I don’t have a card or anything specific to say. My basic wedding vow would be all he said, but I can’t recite the same vow he made. So I begin with my own. “From the moment I saw you, I knew something was up. It couldn’t have been your amazing hair or gorgeous blue eyes, but something about you just made me keep thinking about you. When we first kissed, I thought I found the love of my life, no matter how horrible I felt because of my demised fiancé. But you, you helped me get back on my feet and helped me to recover from my sadness. I never knew how pure and special the care you gave me was enough to make me love you, but it happened. I stand here; right here and now, to tell you how much I love you. To say that I vow to always love you no matter what happens between us—if you’re sick, if you’re in need of help, if we’re angry at each other—anything at all, I will always love you and be there for you. I vow to be the best damn wife I can be.”

I can feel tears pushing to get out of my eyes, but I try to let them sit on the edges of the sockets without cascading down my cheeks.

Errik wipes them off for me.

By the time all is said and done, the priest then says, “Errik Shaulls, do you take Raven Whestly to be your lawful wedded wife?”

“I do,” he says with no hesitation, and I can tell he really means it by the shimmering look in his eyes.

“Raven Whestly, do you take Errik Shaulls to be your lawful wedded husband?”

“I do,” I say, nodding.

“I then pronounce you husband and wife; you may now kiss the bride!”

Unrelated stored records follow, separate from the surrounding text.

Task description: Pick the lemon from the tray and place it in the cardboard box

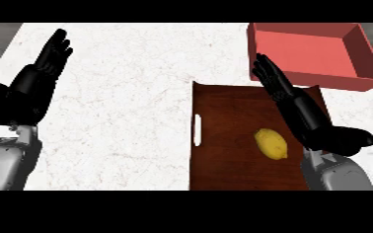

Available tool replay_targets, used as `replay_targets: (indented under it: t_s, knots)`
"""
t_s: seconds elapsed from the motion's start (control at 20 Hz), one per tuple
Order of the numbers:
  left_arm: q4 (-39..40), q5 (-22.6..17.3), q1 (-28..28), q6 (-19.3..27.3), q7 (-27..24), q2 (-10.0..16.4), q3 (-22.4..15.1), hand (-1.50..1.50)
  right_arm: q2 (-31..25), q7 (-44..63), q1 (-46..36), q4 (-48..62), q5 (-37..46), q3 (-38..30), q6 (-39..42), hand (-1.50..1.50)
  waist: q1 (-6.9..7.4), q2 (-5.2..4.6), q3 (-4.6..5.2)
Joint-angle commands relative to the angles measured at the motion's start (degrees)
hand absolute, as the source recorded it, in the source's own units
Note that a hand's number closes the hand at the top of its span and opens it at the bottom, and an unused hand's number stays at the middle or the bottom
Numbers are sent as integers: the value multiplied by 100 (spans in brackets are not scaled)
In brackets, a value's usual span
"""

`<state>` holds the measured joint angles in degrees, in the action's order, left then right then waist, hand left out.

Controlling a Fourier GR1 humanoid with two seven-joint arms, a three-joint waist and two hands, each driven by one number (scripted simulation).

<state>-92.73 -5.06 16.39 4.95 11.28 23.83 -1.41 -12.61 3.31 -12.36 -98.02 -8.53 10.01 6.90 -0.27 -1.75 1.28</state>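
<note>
Lemon [271,144] lies on the tray [226,128]; my open right hand [287,96] hangs beside it, fingertips near the red box [320,80].

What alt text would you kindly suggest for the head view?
A yellow lemon lies on a dark wooden tray on a white marble counter, with a red box at the tray's far right corner. The right hand is open above the tray; the left hand rests open at left.

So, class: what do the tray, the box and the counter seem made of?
Tray: probably polished wood, dark reddish-brown with faint grain. Box: matt red, thin flat walls; cardboard or plastic, unclear. Counter: looks like marble or stone, white with fine reddish veins.
</note>
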Motion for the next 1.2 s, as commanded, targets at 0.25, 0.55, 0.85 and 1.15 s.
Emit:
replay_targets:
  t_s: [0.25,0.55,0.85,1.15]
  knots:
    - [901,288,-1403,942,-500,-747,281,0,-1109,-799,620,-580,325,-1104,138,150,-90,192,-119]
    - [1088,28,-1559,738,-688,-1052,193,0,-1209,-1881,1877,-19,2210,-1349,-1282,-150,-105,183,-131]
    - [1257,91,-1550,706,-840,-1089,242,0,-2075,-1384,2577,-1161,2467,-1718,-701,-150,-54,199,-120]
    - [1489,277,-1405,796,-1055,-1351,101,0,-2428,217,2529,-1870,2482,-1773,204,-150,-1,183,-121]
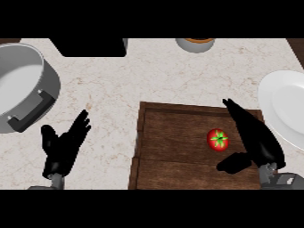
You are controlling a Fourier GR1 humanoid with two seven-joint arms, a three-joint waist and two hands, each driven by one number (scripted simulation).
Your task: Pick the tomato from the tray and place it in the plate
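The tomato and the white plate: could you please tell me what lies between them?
In the head view, the open right hand lies between the tomato and the plate, over the wooden tray's right side.

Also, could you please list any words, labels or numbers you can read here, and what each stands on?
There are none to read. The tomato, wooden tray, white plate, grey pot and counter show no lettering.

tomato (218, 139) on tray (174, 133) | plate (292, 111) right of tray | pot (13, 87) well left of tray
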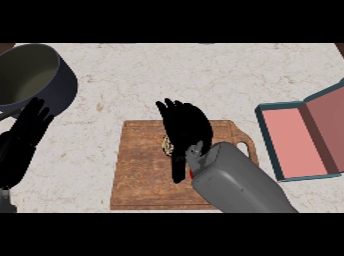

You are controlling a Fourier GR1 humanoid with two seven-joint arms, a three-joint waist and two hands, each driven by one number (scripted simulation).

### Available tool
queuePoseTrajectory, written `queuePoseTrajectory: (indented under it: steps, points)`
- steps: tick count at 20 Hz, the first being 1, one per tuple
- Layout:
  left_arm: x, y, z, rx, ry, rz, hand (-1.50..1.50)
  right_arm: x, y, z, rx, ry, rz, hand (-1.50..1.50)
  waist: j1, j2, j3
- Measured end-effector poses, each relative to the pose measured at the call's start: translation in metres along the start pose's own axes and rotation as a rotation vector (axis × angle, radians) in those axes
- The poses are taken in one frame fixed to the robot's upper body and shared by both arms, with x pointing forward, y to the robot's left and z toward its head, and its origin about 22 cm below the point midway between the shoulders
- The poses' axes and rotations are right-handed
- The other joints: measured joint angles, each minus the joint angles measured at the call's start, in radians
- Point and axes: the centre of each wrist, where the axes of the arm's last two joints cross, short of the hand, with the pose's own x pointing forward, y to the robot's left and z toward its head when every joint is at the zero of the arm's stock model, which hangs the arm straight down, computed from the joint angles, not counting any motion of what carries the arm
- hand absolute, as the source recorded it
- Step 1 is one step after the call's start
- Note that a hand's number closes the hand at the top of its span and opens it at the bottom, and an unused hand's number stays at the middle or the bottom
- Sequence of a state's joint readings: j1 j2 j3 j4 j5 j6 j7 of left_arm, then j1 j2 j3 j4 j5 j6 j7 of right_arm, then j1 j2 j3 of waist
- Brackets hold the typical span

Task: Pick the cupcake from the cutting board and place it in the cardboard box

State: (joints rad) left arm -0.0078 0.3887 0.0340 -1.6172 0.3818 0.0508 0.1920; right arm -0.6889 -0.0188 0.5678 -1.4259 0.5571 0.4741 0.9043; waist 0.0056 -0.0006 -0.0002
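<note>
Hanging over the cutting board [142, 175] is the right hand [186, 127]. It is black, and its fingers are stretched out straight, not closed on anything. The board is flat brown wood with a streaky grain and a hole for a handle. Only a tiny pale bit of the cupcake [167, 144] peeks out at the hand's left side, near the middle of the board. The hand hides the rest. I think the cupcake is light, soft and easy to squash. It is best held gently by its sides, low down, and not on its top. The left hand [16, 145] rests open at the left edge. Off to the right lies the cardboard box [315, 135], open, pink inside with blue-green edges. Farthest back, a round grey pot [64, 87] sits on the pale, speckled counter [204, 75].
</note>
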Motion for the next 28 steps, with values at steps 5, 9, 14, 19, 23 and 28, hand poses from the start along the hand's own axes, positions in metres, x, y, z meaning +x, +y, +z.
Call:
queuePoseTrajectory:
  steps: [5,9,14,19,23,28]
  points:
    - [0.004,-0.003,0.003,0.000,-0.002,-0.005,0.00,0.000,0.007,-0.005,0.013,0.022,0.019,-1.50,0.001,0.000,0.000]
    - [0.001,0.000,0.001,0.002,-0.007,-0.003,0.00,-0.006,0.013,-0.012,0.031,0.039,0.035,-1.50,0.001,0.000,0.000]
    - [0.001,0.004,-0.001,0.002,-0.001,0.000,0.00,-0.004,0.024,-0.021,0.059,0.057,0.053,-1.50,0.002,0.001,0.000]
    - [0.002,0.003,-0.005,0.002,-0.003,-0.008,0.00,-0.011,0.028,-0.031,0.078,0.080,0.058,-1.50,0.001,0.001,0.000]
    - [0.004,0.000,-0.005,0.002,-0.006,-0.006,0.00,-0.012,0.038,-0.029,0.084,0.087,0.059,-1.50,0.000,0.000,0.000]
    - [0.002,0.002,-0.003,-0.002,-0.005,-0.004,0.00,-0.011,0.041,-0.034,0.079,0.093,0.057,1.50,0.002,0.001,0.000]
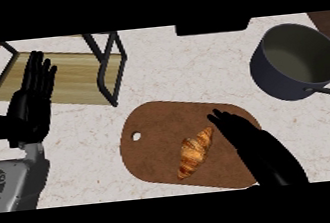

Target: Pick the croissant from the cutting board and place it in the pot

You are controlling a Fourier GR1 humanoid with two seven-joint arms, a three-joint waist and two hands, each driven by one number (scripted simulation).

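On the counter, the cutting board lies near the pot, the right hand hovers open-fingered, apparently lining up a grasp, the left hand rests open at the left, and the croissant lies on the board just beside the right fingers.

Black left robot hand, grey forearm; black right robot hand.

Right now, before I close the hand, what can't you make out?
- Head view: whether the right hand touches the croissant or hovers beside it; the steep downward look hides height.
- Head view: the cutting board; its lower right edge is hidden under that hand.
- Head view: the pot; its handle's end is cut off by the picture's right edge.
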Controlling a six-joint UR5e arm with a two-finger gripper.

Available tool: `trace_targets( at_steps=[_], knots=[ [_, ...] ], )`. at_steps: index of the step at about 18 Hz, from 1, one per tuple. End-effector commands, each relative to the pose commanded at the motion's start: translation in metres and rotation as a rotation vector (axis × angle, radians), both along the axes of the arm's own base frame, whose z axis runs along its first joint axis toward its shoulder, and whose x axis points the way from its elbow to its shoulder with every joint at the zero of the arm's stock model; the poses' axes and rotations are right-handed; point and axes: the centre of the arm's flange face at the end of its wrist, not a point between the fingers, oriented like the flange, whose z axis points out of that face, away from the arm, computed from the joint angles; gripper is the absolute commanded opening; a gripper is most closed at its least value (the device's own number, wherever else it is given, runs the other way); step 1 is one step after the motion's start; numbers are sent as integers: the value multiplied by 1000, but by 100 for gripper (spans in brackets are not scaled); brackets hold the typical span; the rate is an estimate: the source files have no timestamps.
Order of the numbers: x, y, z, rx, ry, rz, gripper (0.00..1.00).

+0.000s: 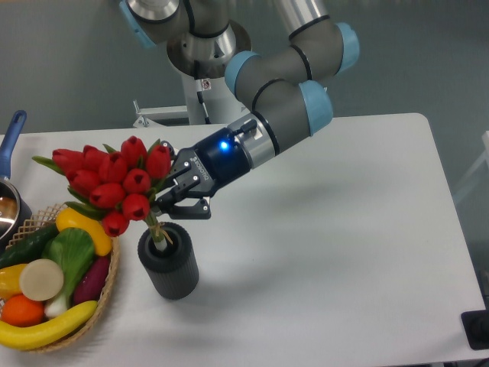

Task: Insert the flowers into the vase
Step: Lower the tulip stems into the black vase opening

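Flowers (114,183), a tied bunch of red tulip buds with green leaves, lean up and to the left from the mouth of the vase (168,266), with the lower ends of their short green stems inside the round opening. The pale tie around the stems sits just above the rim. The heads hang out over the near edge of the wicker basket (107,287), not touching it as far as I can tell.

My gripper (170,200) comes in from the right, tilted down and to the left, with its fingers closed on the stems just below the blooms and just above the vase. A blue light glows on my wrist.

The vase, a short dark cylinder with ribbed sides, stands upright on the white table (321,252), just right of the basket. The basket holds a banana (47,326), a yellow pepper (84,228), an orange fruit (21,310), a purple vegetable (93,279), a dark green cucumber (27,245), leafy greens (67,256) and a pale round slice (40,279). At the far left edge, a pot (8,210) with a blue handle is partly cut off by the frame.
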Motion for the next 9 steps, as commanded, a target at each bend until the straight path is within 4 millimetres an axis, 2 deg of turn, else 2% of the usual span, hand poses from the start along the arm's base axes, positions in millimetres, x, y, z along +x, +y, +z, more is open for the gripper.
trace_targets(
  at_steps=[2,9],
  knots=[
    [-1,1,-4,-4,-6,0,21],
    [-8,5,-38,-32,-38,-1,21]
  ],
)
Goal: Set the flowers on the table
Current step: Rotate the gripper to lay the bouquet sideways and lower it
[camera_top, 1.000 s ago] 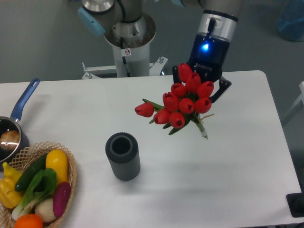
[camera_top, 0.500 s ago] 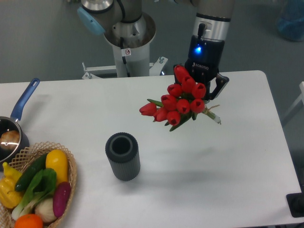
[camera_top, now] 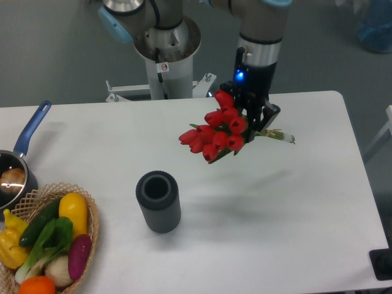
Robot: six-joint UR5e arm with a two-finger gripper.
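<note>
Overhead, the gripper [camera_top: 256,117] holds the flowers [camera_top: 215,130] above the far half of the table [camera_top: 294,214], its fingers clamped on the stems just behind the blooms; the red tulip heads lean out toward the left and the pale stem ends [camera_top: 281,135] stick out to the right; a soft shadow lies on the white top below and to the right of the bunch, so it hangs clear of the surface; a dark ribbed cylindrical vase [camera_top: 158,201] stands upright nearer the front, well apart from the bunch; at the left edge sit a wicker basket [camera_top: 92,231] of vegetables and a blue-handled saucepan [camera_top: 21,159]
</note>
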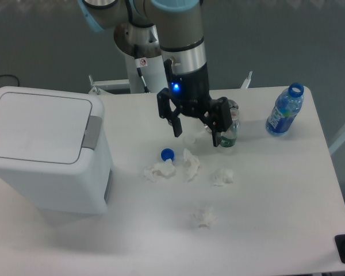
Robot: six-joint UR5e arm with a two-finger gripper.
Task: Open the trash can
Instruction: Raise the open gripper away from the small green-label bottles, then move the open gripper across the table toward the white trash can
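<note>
The trash can (46, 152) sits at the left end of the tabletop (276, 218), lid flat and down, grey push tab (92, 131) on its right edge. Just right of it lie a blue bottle cap (168, 154) and a loose cluster of crumpled tissues (190, 164) – one more tissue (204, 216) lies apart, nearer the front. Above the cluster hangs the claw (196, 129), its two black fingers spread wide with nothing between them, well apart from the bin. Its right-side finger stands in front of a small clear bottle (230, 133). Further right, near the far edge, stands an uncapped blue bottle (284, 110)
</note>
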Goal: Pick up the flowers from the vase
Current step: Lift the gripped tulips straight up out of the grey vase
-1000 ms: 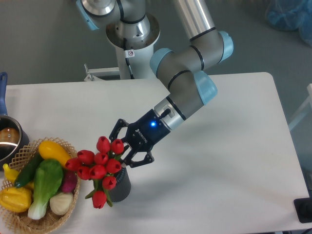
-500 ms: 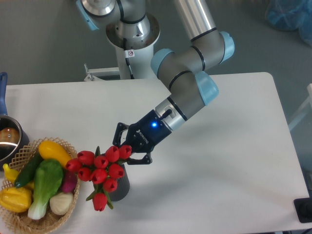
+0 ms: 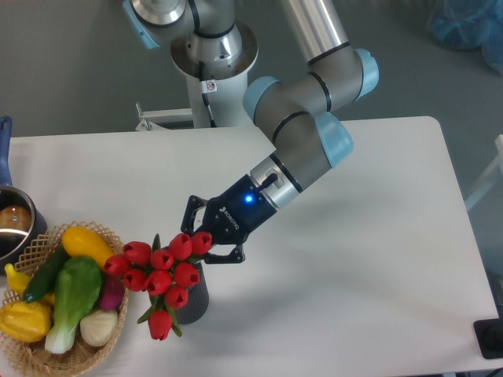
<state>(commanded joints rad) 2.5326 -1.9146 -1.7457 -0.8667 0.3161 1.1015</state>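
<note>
1. Fixed camera view, looking down at a white surface [image 3: 338, 259]. A bunch of red tulip flowers [image 3: 162, 275] stands in a short dark grey vase [image 3: 192, 300] near the front left of the surface.

2. Task progress, as a judgement: the pick-up is at the grasping stage. The flowers are not yet out; their stems run down into the mouth of the vase, and the vase rests on the surface. What is left is to lift the bunch clear.

3. The pincer [image 3: 203, 243] reaches in from the right at a downward slant, on the end of a grey and pale blue arm [image 3: 306, 126]. Its black fingers are drawn close together around the upper right edge of the bunch, touching the nearest red buds. It appears clamped on the flowers, though the buds hide the exact contact with the stems.

4. Just left of the vase sits a woven wicker basket [image 3: 31, 243] holding yellow, green and purple vegetables [image 3: 71, 290]. The outermost blooms lean over the basket's right rim.

5. At the far left edge, part of a metal pot [image 3: 12, 224] with a blue handle shows.
</note>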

Our lips meet and it takes me back to the very first moment back on the beach with the bonfire that keeps light on us. It was the first kiss we ever had and this takes me to it, to the amazing past.

After the wedding, I find myself in a chair with my friends and family, and Errik right next to me.

Errik suddenly taps his wine glass with a fork, slightly. All attention is on him as he stands. “I don’t really wanna say a whole lot, but I do feel like singing.” He glances to the band for which plays a soft melody, but he is handed a guitar and a microphone with its stand. He says, “This was the song that was playing when Raven and I first kissed, so this goes out to a very special woman in my life.”

He begins singing to Somewhere Over the Rainbow but with more of a smoother rhythm and beat. Within the song, he crosses over to Wonderful World, and I’m Yours.

When he ends, I go over to him and hug and kiss him, happy that he sang me a song that has beautiful meaning to it that means a lot to me.

As I think through all I have been through, within the pain, sorrows, dwelling upon the past, guilt, etcetera, I do know that Kenton was my true love, throughout all of this. But maybe, just maybe, it’s fate? My life used to be a nightmare and it has changed completely. Sure, my life will go up and down, but that’s reality. Somehow, someway, it’ll change for the best. It takes time and patience, and I know that now. But maybe Kenton was my guardian angel after all these years, all those moments of suffering. Maybe that is why he committed a form of suicide? Maybe that is why he made Errik get to know me? Maybe he thought we, both Kenton and I, weren’t meant to be together? Maybe it was supposed to be like this?

A tragic thought, yes, but with Errik being my future, I think it’s best if I can just conclude my old life. No more being drowned in tears of sorrow, no more dwelling on whatever is in the past. I need to live right now, right here in the present; and focus on my future.